■ Description of the task
Reproduce the whole listing word for word. Leave every image out.

■ Data excerpt
───

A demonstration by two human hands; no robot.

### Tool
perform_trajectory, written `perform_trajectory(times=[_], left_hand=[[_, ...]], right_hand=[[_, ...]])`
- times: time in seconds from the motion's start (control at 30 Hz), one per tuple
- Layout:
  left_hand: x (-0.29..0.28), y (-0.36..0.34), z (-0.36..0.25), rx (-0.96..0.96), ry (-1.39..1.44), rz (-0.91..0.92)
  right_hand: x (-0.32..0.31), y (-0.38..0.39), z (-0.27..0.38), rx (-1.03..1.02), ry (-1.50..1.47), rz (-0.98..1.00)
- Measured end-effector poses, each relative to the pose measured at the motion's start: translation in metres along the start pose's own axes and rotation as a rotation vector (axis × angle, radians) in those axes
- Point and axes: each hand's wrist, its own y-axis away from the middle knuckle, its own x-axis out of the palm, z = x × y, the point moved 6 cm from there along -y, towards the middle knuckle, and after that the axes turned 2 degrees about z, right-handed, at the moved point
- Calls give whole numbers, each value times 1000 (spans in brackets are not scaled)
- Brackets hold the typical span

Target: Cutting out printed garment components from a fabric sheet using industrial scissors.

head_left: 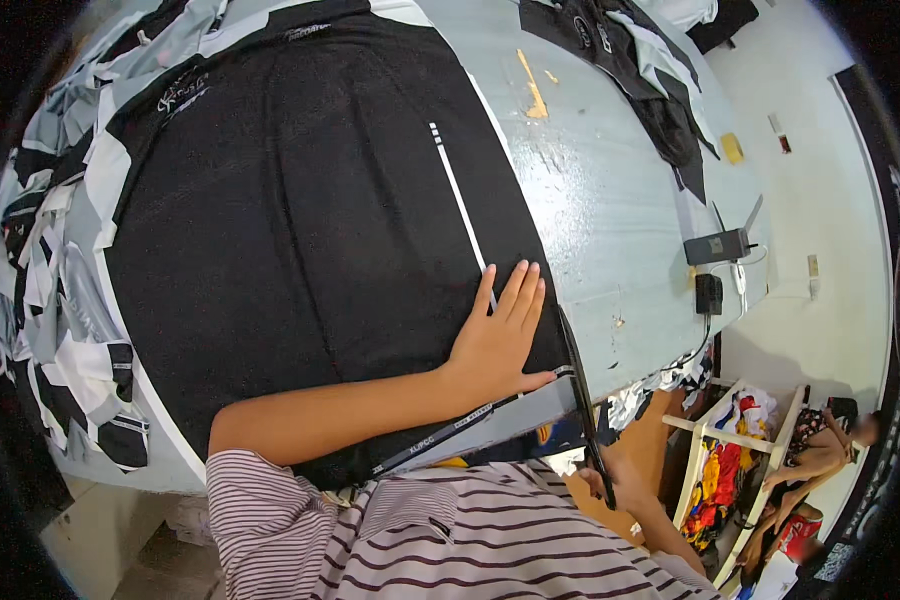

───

■ Exercise solution
A demonstration by two human hands; no robot.

### Tool
perform_trajectory, written `perform_trajectory(times=[_], left_hand=[[_, ...]], right_hand=[[_, ...]])`
- times: time in seconds from the motion's start (control at 30 Hz), one per tuple
- Layout:
  left_hand: x (-0.29..0.28), y (-0.36..0.34), z (-0.36..0.25), rx (-0.96..0.96), ry (-1.39..1.44), rz (-0.91..0.92)
  right_hand: x (-0.32..0.31), y (-0.38..0.39), z (-0.27..0.38), rx (-1.03..1.02), ry (-1.50..1.47), rz (-0.98..1.00)
- Measured end-effector poses, each relative to the pose measured at the motion's start: translation in metres along the start pose's own axes and rotation as a rotation vector (axis × angle, radians) in those axes
- Point and axes: each hand's wrist, its own y-axis away from the middle knuckle, its own x-axis out of the palm, z = x × y, the point moved 6 cm from there along -y, towards the middle knuckle, and after that the axes turned 2 degrees about z, right-handed, at the moved point
- Calls give whole numbers, each value times 1000 (spans in brackets are not scaled)
- Brackets hold the typical span

Target: Cutting out printed garment components from a fabric sheet using industrial scissors.

head_left: 

This exercise requires nothing further.